* Problem *
With pictures left out, extract every line between the start of the records below and the line holding "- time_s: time", inclusive.

* Records to use *
● ● ● ● ● ● ●
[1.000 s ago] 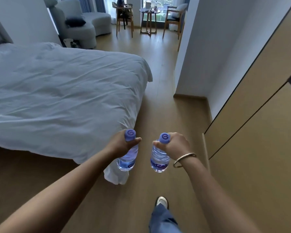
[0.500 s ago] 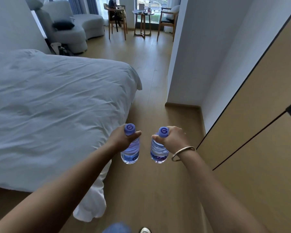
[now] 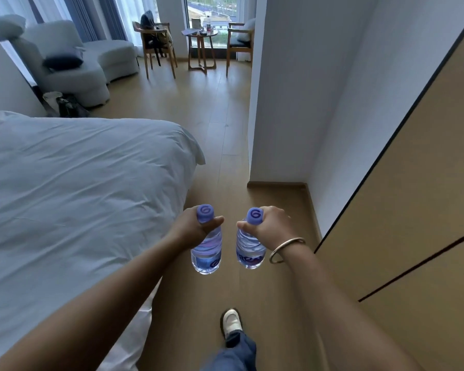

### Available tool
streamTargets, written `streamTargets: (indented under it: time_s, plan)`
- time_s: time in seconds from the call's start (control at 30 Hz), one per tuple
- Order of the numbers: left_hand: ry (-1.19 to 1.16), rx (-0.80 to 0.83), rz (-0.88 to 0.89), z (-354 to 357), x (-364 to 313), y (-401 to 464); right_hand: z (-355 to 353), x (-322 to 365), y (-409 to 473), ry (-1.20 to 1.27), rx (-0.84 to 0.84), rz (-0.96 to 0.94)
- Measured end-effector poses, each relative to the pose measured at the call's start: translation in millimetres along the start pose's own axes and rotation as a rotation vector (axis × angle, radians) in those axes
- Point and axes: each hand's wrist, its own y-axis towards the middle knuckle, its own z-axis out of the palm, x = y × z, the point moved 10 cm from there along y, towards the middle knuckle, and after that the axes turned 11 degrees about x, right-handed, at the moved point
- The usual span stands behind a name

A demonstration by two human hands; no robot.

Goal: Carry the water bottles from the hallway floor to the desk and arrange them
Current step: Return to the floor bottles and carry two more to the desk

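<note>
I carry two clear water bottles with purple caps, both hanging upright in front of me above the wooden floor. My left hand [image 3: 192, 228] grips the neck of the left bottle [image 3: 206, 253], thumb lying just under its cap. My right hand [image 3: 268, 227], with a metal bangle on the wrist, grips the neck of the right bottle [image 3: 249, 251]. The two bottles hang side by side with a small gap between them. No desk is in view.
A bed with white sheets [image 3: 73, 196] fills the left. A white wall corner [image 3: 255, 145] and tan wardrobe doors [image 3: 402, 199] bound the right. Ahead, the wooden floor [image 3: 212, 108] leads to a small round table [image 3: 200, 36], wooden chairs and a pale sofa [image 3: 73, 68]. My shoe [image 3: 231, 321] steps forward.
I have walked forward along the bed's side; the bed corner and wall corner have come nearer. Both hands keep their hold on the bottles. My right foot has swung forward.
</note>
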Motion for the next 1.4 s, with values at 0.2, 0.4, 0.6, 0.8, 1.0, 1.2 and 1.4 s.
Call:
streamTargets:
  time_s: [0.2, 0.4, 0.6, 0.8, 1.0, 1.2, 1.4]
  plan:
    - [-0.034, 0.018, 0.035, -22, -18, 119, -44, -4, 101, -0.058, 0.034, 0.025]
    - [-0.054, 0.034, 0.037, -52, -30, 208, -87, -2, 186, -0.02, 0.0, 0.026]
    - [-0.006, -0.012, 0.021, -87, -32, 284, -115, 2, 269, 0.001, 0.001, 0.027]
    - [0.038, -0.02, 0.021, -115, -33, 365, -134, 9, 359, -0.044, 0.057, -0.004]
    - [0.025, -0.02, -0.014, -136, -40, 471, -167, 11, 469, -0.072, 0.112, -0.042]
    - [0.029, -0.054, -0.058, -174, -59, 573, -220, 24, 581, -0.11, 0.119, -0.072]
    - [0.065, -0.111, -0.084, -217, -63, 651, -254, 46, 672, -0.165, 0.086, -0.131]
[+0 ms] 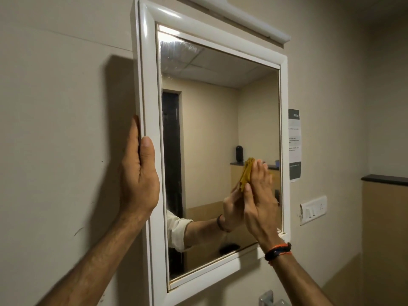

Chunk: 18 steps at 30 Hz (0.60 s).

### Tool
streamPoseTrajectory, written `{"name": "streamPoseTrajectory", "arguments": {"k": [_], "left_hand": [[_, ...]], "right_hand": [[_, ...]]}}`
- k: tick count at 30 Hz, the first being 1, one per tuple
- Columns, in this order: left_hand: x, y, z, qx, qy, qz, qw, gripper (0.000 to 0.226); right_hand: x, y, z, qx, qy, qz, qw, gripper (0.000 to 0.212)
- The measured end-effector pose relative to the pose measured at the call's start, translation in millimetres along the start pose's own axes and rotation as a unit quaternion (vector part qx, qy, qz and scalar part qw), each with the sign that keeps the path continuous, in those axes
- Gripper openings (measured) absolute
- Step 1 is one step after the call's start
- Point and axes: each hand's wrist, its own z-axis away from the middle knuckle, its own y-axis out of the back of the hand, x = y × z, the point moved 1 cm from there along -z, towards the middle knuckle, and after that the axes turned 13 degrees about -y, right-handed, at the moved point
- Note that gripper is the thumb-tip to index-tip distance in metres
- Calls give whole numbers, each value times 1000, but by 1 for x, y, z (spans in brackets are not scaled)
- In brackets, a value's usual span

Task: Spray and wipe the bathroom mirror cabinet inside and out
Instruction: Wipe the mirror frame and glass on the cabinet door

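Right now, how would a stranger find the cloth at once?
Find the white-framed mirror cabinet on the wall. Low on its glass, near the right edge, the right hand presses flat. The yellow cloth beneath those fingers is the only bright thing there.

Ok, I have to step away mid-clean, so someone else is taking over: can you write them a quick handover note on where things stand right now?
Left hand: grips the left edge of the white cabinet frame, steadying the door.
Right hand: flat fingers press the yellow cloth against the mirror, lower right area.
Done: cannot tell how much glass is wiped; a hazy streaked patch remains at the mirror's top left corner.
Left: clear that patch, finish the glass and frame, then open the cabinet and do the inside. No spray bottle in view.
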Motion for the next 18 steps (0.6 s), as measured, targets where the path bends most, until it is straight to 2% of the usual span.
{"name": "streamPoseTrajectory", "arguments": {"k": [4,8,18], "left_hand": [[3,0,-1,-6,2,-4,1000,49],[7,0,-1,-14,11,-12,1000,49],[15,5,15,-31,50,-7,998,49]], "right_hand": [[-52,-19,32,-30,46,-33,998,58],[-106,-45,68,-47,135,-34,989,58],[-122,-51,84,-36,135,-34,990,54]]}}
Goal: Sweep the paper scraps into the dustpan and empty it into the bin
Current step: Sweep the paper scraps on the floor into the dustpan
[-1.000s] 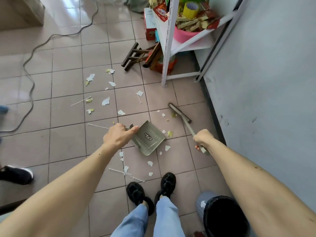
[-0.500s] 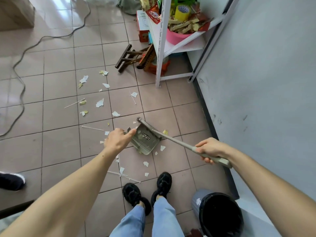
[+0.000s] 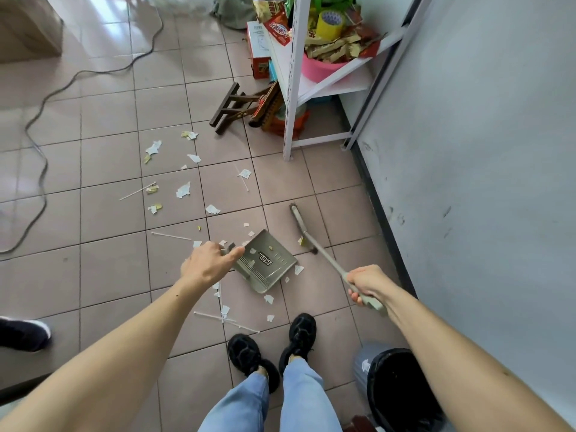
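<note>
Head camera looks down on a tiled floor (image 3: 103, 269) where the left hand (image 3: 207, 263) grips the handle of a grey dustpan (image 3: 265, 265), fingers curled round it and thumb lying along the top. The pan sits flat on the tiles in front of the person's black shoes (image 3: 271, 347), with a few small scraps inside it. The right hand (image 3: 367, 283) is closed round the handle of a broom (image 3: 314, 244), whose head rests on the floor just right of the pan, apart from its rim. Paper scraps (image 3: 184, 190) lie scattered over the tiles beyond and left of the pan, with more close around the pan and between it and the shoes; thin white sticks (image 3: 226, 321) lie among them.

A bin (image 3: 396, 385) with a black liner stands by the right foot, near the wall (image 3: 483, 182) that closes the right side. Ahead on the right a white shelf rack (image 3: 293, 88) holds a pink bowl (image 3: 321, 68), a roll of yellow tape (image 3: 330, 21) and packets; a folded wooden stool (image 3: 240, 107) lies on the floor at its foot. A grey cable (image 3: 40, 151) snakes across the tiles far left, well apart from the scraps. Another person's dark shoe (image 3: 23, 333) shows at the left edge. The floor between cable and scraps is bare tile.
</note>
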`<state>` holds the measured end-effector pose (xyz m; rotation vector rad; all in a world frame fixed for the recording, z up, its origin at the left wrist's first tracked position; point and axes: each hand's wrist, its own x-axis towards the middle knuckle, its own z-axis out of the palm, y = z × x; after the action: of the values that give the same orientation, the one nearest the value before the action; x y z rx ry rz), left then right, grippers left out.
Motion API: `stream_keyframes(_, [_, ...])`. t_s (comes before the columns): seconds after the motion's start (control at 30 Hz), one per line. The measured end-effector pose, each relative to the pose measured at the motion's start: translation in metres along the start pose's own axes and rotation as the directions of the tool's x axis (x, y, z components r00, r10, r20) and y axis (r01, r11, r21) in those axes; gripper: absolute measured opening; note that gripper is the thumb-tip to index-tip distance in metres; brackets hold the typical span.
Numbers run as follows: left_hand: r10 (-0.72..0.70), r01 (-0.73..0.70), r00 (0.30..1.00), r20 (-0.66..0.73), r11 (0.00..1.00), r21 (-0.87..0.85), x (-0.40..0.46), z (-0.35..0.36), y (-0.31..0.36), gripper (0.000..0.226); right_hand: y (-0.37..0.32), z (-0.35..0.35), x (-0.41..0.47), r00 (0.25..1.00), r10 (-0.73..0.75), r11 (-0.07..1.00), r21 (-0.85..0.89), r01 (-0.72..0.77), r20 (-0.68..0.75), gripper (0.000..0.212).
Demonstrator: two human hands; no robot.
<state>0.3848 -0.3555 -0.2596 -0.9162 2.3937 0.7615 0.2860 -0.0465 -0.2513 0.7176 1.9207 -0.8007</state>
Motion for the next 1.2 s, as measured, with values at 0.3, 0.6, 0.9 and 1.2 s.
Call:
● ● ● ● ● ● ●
* Response to this exercise *
[1.000 s ago] 
[0.500 s ago] 
[now] 

### Available tool
streamTargets, written `streamTargets: (indented under it: time_s, plan)`
- time_s: time in seconds from the call's start (control at 30 Hz), one per tuple

Nothing else is needed to finish the exercise.